Do filmu jak magnes przyciąga też stylistyka Bad City, irańskiego miasta, które stanowi egzotykę samo w sobie, a po dodaniu motywu wampirycznego otrzymujemy zarówno tort, jak i wisienkę. Plenery i wnętrza hipnotyzują widza, będąc wspaniałym tłem dla snującej się na ekranie historii.
Pochwała należy się wszystkim aktorom, którzy spisali się naprawdę dobrze. Zarówno główne postacie Arasha jak i dziewczyny czy drugoplanowe dilera i ojca Arasha zostały odegrane z przywiązaniem do szczegółów. Gdyby tylko dialogi były ciekawsze...
Fabuła jest właściwie bardzo prosta i na dobrą sprawę, film można by zamknąć w krótkim metrażu, co zresztą miało miejsce w 2011 roku. Cieszę się, że jednak zdecydowano się na pełnowymiarowy film z dwóch powodów: ciężko dotrzeć do obrazu sprzed czterech lat to raz, a dwa, że pełen metraż pozwala na wytworzenie tego leniwego, specyficznego klimatu, który uwielbiam.

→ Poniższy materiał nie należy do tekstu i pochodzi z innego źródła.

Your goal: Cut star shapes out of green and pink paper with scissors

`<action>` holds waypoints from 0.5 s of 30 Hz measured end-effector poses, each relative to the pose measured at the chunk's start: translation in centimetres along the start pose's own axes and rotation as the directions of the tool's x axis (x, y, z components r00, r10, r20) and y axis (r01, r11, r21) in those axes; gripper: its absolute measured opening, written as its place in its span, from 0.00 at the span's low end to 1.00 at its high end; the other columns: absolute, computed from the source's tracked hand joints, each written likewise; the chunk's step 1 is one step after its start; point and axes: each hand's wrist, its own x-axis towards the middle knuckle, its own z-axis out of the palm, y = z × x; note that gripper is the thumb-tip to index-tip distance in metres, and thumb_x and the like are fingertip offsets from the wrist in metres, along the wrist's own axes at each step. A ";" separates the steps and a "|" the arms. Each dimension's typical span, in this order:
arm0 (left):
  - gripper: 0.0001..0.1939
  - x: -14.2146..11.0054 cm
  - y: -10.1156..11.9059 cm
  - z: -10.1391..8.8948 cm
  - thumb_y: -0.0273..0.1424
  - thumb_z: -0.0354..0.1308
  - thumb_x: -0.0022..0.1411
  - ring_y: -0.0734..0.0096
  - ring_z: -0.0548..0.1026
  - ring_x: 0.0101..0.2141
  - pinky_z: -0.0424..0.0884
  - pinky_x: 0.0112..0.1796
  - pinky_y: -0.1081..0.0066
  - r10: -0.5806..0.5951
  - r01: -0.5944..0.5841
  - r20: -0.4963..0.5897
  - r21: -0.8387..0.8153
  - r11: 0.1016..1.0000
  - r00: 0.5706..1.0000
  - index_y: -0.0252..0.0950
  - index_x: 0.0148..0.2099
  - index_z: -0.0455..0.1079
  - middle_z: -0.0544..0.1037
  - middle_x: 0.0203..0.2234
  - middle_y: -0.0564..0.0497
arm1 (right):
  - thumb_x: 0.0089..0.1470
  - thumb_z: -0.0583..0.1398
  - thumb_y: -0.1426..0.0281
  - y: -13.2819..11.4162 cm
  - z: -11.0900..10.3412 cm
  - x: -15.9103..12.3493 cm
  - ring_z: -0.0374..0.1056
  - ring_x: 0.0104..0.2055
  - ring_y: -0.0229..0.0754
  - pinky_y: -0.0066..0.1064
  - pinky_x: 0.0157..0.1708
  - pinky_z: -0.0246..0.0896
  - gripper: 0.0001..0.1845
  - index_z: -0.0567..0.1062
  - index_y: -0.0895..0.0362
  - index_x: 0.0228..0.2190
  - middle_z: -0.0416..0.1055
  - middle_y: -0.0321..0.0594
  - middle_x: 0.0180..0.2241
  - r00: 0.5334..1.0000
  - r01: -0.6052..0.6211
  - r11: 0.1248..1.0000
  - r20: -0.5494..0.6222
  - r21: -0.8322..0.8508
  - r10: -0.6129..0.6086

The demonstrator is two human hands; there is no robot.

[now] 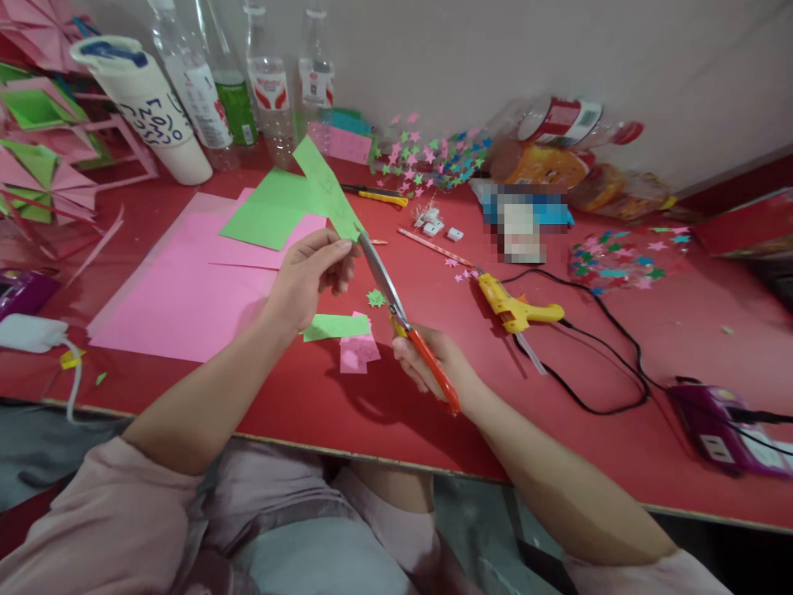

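My left hand point(306, 277) pinches a strip of green paper point(325, 186) and holds it up above the red table point(619, 397). My right hand point(427, 359) grips orange-handled scissors point(402, 318), whose blades point up and left and meet the lower end of the green strip beside my left thumb. Under my hands lie a small green star point(375, 298), a green offcut point(338, 327) and a pink scrap point(358, 351).
Pink sheets point(186, 289) and a green sheet point(266, 215) lie to the left. A yellow glue gun point(517, 307) with a black cord lies to the right. Plastic bottles point(269, 91), a white cup point(145, 103), heaps of paper stars point(427, 161) and purple devices point(722, 430) ring the table.
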 end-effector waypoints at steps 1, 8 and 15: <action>0.07 0.1 0.0 -0.1 0.32 0.54 0.54 0.84 0.64 0.15 0.59 0.16 0.80 0.009 -0.009 -0.019 -0.002 1.000 1.000 0.36 0.25 0.63 0.69 0.16 0.57 | 0.51 0.54 0.51 0.0 0.0 0.0 0.49 0.12 0.29 0.25 0.14 0.44 0.22 0.58 0.55 0.20 0.52 0.25 0.12 1.000 0.009 1.000 -0.004 -0.002 -0.009; 0.09 0.3 0.2 -0.6 0.28 0.53 0.49 0.85 0.61 0.15 0.54 0.15 0.81 0.051 -0.051 -0.035 -0.003 0.999 0.998 0.36 0.20 0.57 0.65 0.14 0.57 | 0.48 0.56 0.47 0.1 -0.5 0.4 0.48 0.11 0.28 0.24 0.12 0.44 0.25 0.58 0.55 0.19 0.51 0.25 0.11 0.996 -0.039 0.999 0.084 0.014 0.038; 0.09 0.5 0.7 -1.0 0.27 0.53 0.48 0.84 0.62 0.15 0.57 0.15 0.80 0.052 -0.052 0.017 0.026 0.998 0.998 0.36 0.20 0.58 0.66 0.14 0.57 | 0.48 0.53 0.44 0.4 -0.9 0.4 0.49 0.11 0.29 0.24 0.12 0.44 0.27 0.60 0.56 0.22 0.53 0.25 0.10 0.988 -0.014 1.000 0.155 0.022 0.010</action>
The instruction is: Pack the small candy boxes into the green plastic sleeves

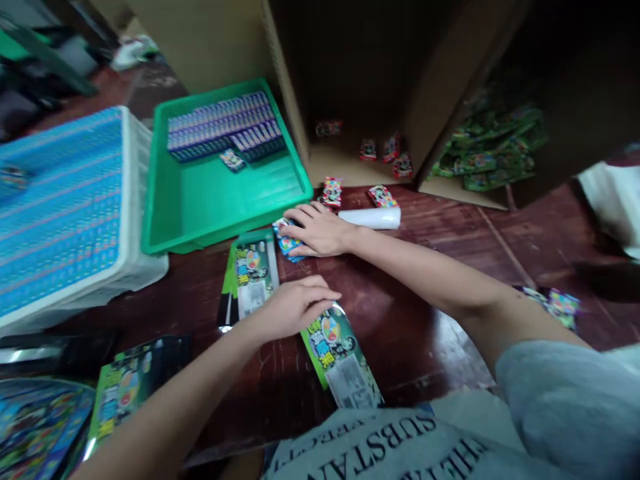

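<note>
My right hand lies on the dark red floor with its fingers closed over a small blue packet, just in front of the green tray. My left hand rests on the top end of a green printed pouch, fingers curled over it. A second green pouch lies flat between the two hands and the tray. Inside the tray stand rows of small purple packets, with one loose packet in front of them.
A white crate with a blue patterned top stands at the left. An open cardboard box behind holds loose small packets; a white roll lies by it. More green pouches lie lower left, and green packs pile at right.
</note>
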Tool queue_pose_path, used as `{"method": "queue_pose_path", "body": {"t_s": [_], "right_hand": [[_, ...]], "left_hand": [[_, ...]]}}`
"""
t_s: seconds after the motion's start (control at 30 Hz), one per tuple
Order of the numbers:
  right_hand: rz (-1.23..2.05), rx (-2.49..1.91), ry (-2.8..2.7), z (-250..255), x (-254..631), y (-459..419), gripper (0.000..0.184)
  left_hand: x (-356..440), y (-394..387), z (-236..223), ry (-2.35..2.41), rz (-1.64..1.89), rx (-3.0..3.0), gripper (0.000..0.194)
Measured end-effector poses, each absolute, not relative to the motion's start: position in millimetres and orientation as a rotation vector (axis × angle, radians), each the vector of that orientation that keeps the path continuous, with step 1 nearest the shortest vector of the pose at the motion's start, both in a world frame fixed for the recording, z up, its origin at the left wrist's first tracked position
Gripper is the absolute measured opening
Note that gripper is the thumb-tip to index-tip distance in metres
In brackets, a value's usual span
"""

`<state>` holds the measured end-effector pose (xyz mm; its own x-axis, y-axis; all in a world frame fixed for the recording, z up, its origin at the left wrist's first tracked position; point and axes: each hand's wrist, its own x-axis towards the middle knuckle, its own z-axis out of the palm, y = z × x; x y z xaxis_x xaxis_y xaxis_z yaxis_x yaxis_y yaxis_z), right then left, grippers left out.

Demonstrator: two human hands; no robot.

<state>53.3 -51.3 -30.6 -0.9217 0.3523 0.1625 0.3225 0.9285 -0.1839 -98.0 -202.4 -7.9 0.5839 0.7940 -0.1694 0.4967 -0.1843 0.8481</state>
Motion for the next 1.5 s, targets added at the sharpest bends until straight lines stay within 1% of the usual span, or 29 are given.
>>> {"method": "queue_pose_path", "body": {"t_s": [0.1, 0.23, 0.33, 0.4, 0.47, 0.5, 0.6, 0.7, 0.77, 0.83, 0.93, 1.03, 1.1, 1.3, 1.43, 1.47, 1.5], "right_hand": [[0.375, -0.737, -2.664, -3.1, 96.2, -79.6, 0.064], [0.637, -1.109, -2.398, 27.4, 187.0, -169.0, 0.063], [0.769, -1.302, -2.293, 25.5, 240.7, -249.3, 0.075], [0.767, -1.411, -2.170, 15.6, 255.7, -292.6, 0.080], [0.652, -1.492, -2.055, 4.8, 255.3, -320.4, 0.083], [0.573, -1.521, -2.015, 0.3, 251.5, -328.2, 0.084], [0.424, -1.560, -1.980, -6.2, 239.5, -332.4, 0.084], [0.501, -1.522, -2.063, -2.7, 239.6, -324.5, 0.080], [0.610, -1.436, -2.153, 2.2, 245.9, -318.7, 0.078], [0.744, -1.267, -2.275, 5.5, 252.6, -312.6, 0.075], [0.875, -1.062, -2.402, 1.5, 255.7, -302.5, 0.073], [0.884, -1.075, -2.434, -12.1, 249.4, -293.4, 0.080], [0.881, -1.104, -2.454, -21.6, 244.8, -288.7, 0.082], [0.909, -1.109, -2.377, -31.0, 249.8, -278.1, 0.087], [0.911, -1.078, -2.379, -31.6, 249.9, -275.0, 0.083], [0.903, -1.072, -2.384, -31.3, 249.5, -275.2, 0.085], [0.899, -1.064, -2.390, -30.4, 250.2, -275.8, 0.092]], "left_hand": [[-91.6, -199.7, -15.0, 1.054, 0.426, 1.573, 0.019], [-90.6, -214.9, -12.6, 1.040, 0.460, 1.247, 0.020], [-96.5, -227.1, -3.7, 1.058, 0.374, 1.149, 0.026], [-99.3, -232.4, 1.2, 1.172, 0.349, 1.091, 0.036], [-98.1, -236.4, 4.4, 1.341, 0.442, 0.974, 0.044], [-95.7, -238.6, 5.9, 1.424, 0.515, 0.892, 0.045], [-84.2, -247.5, 11.7, 1.581, 0.714, 0.645, 0.040], [-73.7, -260.7, 20.5, 1.676, 0.858, 0.483, 0.031], [-70.8, -270.1, 26.2, 1.673, 0.881, 0.455, 0.029], [-71.2, -277.9, 29.6, 1.628, 0.835, 0.480, 0.030], [-74.5, -284.5, 27.4, 1.568, 0.791, 0.543, 0.038], [-76.9, -286.1, 15.4, 1.576, 0.824, 0.608, 0.048], [-78.1, -286.6, 3.5, 1.601, 0.875, 0.622, 0.051], [-82.6, -292.0, -27.1, 1.640, 0.941, 0.512, 0.052], [-75.2, -291.7, -28.3, 1.581, 0.956, 0.414, 0.048], [-72.2, -291.0, -27.3, 1.579, 0.967, 0.409, 0.047], [-69.5, -290.3, -26.4, 1.587, 0.979, 0.413, 0.046]]}}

Ciąg przyczynowo skutkowy w O dziewczynie, która nocą wraca sama do domu, jest z jednej strony bardzo przejrzysty, ponieważ mamy tutaj wampirzycę, która zabija i po prostu egzystuje, jednak z drugiej strony jej wybory, przez jej tajemniczość i małomówność są czasami dość nieczytelne i nie do końca wiadomo, jak dziewczyna wybiera swoje ofiary. Wszystko to jest tylko kawałami układanki pod nazwą miłości, co wiele może tłumaczyć – w końcu, gdy w grę wchodzą uczucia, nic nie jest proste i oczywiste.
O dziewczynie, która nocą wraca sama do domu to dzieło udane, jednak jest jeden mankament, który nie daje mi spokoju. Mianowicie, ktoś już taki film zrobił i zrobił to lepiej – chodzi mi o Tylko kochankowie przeżyją Jima Jarmucha właśnie. Nawet pomimo tego, że w kolorze i z udziałem znanych aktorów, film Jarmucha wychodzi z tego pojedynku zwycięsko. Nie zmienia to faktu, że O dziewczynie, to ciekawe podejście, do wałkowanej od dekad tematyki, wnoszące co nieco od siebie i zdecydowanie warte obejrzenia, przeznaczone jedynie dla specyficznego grona odbiorców.